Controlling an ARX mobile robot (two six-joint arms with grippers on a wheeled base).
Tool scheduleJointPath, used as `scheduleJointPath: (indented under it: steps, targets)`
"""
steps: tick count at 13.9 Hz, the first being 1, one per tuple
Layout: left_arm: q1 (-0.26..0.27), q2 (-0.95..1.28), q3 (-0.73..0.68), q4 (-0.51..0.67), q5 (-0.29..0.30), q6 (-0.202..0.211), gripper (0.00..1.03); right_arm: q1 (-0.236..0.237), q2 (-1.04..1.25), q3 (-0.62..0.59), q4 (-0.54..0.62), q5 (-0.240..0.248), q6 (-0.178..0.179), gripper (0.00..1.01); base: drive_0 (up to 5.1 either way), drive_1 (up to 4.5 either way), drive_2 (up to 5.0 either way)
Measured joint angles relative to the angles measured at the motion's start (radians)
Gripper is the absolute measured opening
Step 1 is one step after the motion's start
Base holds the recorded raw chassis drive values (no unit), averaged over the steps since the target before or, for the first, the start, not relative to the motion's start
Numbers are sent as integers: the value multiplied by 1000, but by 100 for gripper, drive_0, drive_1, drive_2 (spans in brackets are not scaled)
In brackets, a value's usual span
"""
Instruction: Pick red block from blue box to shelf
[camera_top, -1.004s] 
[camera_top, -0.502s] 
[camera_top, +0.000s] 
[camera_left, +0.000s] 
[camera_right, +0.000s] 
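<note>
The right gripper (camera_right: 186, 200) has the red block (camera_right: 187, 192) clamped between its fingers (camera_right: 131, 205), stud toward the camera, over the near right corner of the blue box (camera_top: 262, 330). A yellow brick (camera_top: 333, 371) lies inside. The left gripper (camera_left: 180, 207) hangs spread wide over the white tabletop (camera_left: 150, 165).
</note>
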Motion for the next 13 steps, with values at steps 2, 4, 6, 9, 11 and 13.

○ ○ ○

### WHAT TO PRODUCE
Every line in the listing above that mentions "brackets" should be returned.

### SOLUTION TO THE EXERCISE
Numbers are sent as integers: the value multiplied by 1000, but by 100 for gripper, drive_0, drive_1, drive_2 (spans in brackets are not scaled)
In brackets, a value's usual span

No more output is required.